REQUIREMENT »
Tally the lines below that contain "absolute" and reply with only the tally.
### INPUT ###
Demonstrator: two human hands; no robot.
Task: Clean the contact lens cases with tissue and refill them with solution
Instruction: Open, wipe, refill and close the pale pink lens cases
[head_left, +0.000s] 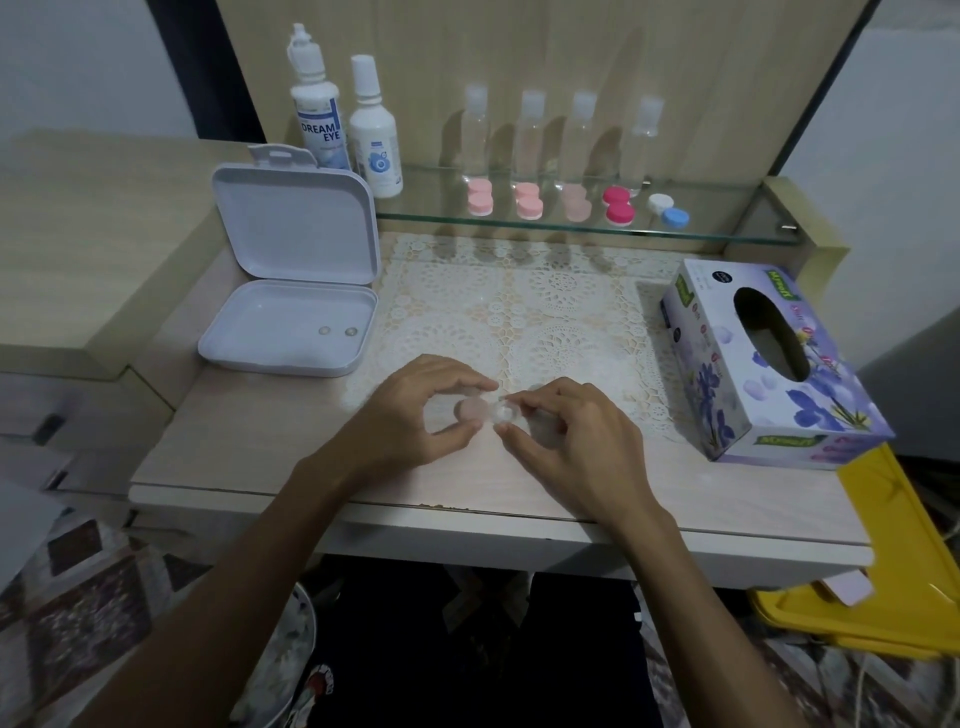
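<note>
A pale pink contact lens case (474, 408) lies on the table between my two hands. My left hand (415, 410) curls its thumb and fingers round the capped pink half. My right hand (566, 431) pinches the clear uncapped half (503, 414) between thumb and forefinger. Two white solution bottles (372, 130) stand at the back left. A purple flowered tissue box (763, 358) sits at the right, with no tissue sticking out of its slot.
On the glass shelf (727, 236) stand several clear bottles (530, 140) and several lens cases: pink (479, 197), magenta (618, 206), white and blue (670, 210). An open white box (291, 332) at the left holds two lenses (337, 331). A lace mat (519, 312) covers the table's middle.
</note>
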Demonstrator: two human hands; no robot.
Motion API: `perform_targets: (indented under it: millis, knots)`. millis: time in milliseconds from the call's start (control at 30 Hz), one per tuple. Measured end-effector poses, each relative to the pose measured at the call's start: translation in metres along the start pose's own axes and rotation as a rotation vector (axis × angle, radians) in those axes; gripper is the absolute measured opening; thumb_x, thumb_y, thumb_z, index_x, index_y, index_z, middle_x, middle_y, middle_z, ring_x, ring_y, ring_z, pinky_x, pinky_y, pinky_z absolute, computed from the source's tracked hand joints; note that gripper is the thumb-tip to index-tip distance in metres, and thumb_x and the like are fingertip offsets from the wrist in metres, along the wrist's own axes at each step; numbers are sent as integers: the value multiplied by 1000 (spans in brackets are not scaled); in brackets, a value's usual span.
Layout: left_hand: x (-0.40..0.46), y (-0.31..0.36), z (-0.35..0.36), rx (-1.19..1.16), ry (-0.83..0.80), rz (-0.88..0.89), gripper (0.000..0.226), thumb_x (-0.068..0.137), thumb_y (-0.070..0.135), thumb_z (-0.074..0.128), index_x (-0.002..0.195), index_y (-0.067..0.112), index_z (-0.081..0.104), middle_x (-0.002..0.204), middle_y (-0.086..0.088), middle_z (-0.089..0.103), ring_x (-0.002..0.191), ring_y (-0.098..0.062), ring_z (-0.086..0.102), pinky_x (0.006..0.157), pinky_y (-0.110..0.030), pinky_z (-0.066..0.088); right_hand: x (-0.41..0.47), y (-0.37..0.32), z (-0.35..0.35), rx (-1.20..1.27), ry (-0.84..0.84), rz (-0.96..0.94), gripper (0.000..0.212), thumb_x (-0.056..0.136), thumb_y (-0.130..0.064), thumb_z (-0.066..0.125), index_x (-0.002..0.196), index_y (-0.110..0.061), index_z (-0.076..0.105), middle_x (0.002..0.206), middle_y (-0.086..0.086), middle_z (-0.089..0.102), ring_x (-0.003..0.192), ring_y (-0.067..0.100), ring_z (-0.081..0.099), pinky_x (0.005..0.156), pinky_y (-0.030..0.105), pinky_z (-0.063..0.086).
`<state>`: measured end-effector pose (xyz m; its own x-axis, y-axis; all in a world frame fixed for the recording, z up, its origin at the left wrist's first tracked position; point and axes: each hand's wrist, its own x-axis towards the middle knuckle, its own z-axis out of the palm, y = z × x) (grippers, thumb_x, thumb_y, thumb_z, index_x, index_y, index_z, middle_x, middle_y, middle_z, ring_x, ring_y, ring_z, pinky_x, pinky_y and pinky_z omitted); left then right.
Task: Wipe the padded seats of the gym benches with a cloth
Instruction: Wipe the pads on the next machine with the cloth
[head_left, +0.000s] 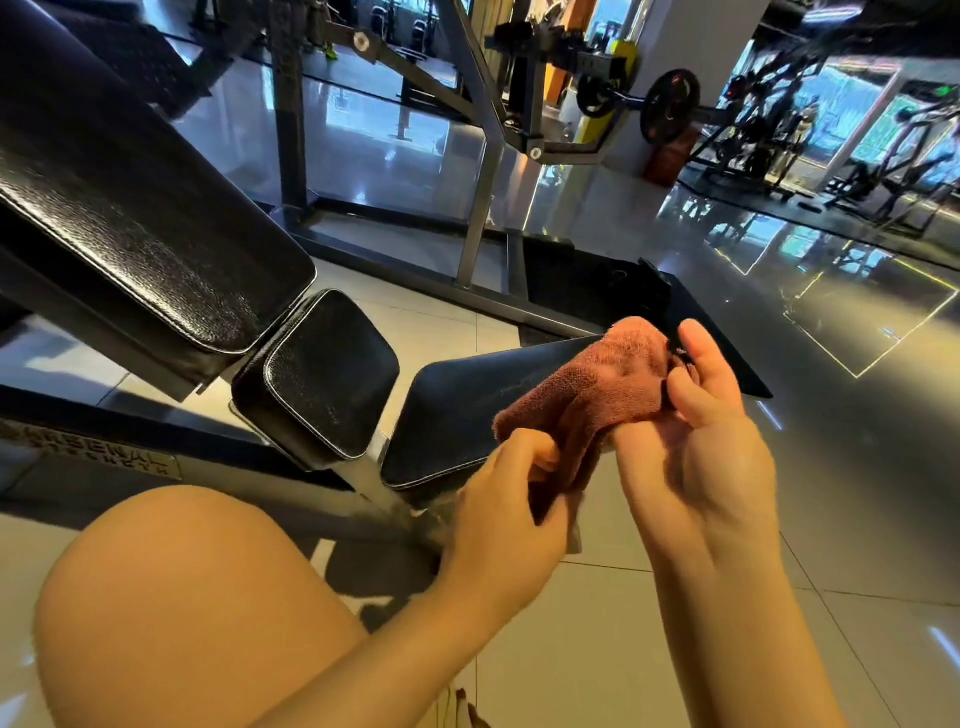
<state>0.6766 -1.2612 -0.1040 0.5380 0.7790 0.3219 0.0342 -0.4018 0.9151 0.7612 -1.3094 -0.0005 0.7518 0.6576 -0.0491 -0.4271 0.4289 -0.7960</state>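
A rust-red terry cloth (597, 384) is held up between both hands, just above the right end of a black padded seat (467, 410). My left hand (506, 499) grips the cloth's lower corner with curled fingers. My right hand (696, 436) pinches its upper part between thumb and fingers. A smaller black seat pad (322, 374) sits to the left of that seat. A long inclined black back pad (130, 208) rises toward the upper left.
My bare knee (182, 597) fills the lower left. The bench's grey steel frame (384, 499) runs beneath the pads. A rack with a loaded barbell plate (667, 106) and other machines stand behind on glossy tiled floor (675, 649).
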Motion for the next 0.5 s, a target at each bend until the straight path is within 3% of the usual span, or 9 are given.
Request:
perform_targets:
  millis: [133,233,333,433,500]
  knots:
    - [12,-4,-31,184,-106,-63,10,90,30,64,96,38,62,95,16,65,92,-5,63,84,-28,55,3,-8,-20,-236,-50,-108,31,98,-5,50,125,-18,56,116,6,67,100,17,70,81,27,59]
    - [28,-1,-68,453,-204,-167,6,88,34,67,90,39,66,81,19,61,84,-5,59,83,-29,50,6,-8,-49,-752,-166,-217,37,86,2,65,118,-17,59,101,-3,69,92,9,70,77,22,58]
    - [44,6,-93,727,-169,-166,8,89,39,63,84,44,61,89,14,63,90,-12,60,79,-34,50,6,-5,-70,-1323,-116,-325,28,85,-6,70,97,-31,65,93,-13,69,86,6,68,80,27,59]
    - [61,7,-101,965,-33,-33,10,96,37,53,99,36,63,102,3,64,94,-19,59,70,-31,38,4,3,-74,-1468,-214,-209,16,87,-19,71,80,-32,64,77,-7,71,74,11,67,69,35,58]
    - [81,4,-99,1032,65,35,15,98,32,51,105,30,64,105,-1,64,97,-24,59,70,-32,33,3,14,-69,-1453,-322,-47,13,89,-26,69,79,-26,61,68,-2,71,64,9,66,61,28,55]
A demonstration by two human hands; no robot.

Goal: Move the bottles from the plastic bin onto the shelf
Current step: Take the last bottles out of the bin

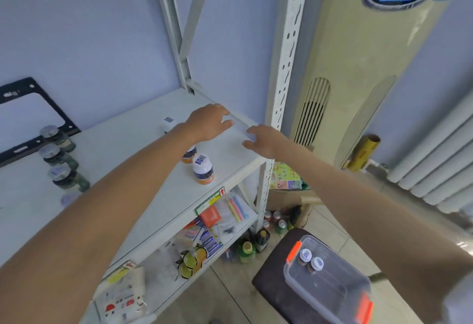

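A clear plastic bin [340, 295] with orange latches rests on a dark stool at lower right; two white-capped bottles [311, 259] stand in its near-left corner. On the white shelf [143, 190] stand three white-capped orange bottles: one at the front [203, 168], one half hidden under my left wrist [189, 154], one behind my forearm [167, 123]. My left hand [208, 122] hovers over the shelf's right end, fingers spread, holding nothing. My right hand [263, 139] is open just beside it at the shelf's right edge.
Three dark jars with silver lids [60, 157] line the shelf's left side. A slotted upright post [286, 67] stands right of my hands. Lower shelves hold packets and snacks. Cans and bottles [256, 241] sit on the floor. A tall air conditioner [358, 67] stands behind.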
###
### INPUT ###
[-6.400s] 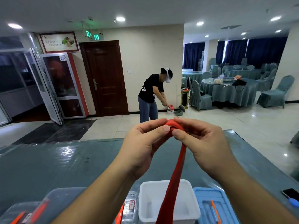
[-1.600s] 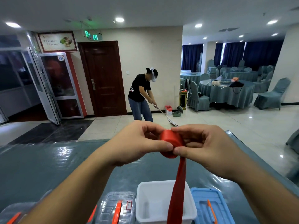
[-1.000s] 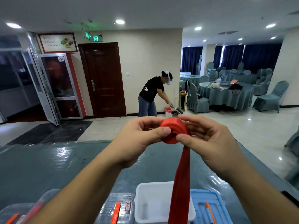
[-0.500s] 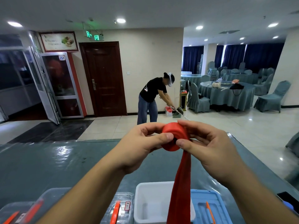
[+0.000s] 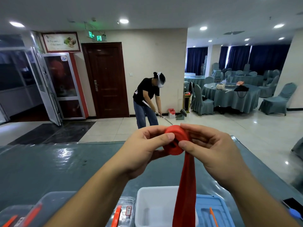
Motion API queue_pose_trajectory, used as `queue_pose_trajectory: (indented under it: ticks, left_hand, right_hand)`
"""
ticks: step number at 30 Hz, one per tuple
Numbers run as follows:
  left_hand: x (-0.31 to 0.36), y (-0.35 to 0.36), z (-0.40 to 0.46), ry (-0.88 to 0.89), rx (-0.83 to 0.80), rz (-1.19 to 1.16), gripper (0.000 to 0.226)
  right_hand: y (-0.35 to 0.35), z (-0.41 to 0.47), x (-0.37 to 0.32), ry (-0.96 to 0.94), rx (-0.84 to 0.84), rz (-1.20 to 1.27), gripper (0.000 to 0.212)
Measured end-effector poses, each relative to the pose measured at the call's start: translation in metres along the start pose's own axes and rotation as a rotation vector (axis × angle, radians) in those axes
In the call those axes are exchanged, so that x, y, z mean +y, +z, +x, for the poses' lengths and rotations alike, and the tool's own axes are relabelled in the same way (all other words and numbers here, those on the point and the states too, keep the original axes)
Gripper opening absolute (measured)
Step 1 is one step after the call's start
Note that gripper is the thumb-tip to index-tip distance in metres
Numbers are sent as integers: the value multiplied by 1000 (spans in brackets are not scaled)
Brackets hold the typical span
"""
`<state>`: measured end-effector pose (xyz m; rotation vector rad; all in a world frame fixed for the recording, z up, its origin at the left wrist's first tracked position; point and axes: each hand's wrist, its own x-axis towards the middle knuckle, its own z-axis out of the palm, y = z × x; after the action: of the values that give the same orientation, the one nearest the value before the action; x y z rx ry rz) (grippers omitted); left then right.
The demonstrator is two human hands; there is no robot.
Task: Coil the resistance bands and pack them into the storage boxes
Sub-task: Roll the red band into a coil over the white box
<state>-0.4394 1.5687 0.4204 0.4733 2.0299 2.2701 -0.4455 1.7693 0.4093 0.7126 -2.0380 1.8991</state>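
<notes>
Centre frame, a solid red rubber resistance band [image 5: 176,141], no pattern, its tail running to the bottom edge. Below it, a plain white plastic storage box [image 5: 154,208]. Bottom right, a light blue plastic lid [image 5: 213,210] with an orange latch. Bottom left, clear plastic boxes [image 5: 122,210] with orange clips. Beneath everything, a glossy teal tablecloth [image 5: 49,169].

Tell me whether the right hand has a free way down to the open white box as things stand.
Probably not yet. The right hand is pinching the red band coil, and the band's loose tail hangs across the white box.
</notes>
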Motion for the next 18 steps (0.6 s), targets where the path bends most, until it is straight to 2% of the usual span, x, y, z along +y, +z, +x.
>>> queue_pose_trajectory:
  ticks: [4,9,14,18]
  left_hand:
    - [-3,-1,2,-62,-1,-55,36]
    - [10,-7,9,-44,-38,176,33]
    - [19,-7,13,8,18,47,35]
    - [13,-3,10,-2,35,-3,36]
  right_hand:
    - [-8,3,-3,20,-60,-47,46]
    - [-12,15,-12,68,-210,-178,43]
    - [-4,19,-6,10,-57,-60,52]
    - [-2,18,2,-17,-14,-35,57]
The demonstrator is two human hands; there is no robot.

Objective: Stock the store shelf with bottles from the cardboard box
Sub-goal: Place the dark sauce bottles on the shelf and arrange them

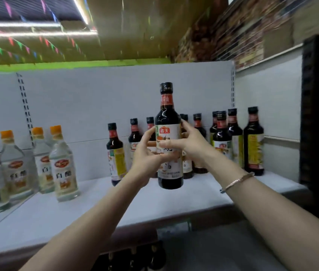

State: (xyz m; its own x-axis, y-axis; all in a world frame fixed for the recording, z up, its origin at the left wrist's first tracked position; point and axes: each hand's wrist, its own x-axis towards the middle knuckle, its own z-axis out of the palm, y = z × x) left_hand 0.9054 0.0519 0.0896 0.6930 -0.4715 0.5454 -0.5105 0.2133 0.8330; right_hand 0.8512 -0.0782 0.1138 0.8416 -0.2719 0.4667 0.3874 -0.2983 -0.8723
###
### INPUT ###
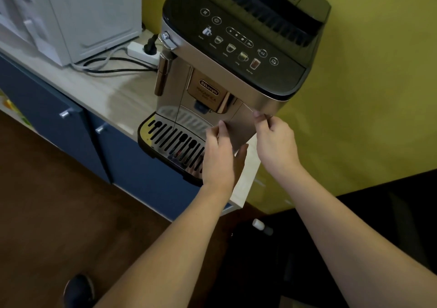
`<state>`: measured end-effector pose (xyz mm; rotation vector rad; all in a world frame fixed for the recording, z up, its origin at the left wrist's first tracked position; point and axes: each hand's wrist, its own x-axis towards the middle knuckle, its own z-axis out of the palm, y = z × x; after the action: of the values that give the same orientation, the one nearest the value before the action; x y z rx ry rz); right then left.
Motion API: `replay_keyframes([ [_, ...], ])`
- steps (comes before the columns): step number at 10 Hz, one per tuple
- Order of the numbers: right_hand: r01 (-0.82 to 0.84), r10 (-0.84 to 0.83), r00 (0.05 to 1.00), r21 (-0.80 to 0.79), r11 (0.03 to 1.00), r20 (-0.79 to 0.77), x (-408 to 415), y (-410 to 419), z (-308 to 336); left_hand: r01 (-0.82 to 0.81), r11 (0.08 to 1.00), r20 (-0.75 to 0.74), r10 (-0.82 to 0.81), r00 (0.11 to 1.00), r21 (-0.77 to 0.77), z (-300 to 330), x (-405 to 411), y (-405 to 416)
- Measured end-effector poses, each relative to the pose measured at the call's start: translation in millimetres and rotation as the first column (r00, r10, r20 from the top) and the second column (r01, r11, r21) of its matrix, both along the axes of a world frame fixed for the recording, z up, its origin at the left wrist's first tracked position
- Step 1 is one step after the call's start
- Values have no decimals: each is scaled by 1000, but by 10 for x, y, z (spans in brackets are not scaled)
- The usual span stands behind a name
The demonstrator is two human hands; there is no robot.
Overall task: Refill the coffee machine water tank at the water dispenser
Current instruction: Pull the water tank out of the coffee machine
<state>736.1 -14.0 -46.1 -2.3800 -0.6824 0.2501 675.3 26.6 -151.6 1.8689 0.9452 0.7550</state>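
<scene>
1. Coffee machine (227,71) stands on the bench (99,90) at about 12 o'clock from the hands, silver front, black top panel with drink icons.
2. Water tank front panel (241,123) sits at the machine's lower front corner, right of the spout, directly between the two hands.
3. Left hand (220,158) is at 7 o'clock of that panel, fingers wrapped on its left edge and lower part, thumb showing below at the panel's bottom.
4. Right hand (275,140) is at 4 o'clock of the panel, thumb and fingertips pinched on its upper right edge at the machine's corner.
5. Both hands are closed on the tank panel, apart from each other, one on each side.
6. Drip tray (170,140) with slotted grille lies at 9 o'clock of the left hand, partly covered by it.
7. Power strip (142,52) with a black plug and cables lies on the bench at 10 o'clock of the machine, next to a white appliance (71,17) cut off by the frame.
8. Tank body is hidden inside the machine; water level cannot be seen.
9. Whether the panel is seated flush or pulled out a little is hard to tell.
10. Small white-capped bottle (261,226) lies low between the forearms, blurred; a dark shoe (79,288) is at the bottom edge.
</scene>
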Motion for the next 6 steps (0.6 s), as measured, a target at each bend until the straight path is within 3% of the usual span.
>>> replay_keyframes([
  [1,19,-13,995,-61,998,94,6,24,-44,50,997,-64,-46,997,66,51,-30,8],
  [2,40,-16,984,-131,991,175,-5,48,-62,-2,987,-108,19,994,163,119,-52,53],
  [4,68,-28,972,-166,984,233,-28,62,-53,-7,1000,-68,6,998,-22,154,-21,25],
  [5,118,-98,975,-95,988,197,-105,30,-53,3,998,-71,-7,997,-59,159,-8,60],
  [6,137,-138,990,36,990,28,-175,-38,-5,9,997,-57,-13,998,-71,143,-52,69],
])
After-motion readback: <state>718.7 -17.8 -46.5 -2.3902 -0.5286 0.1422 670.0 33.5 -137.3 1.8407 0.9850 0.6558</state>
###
TASK SOLUTION »
2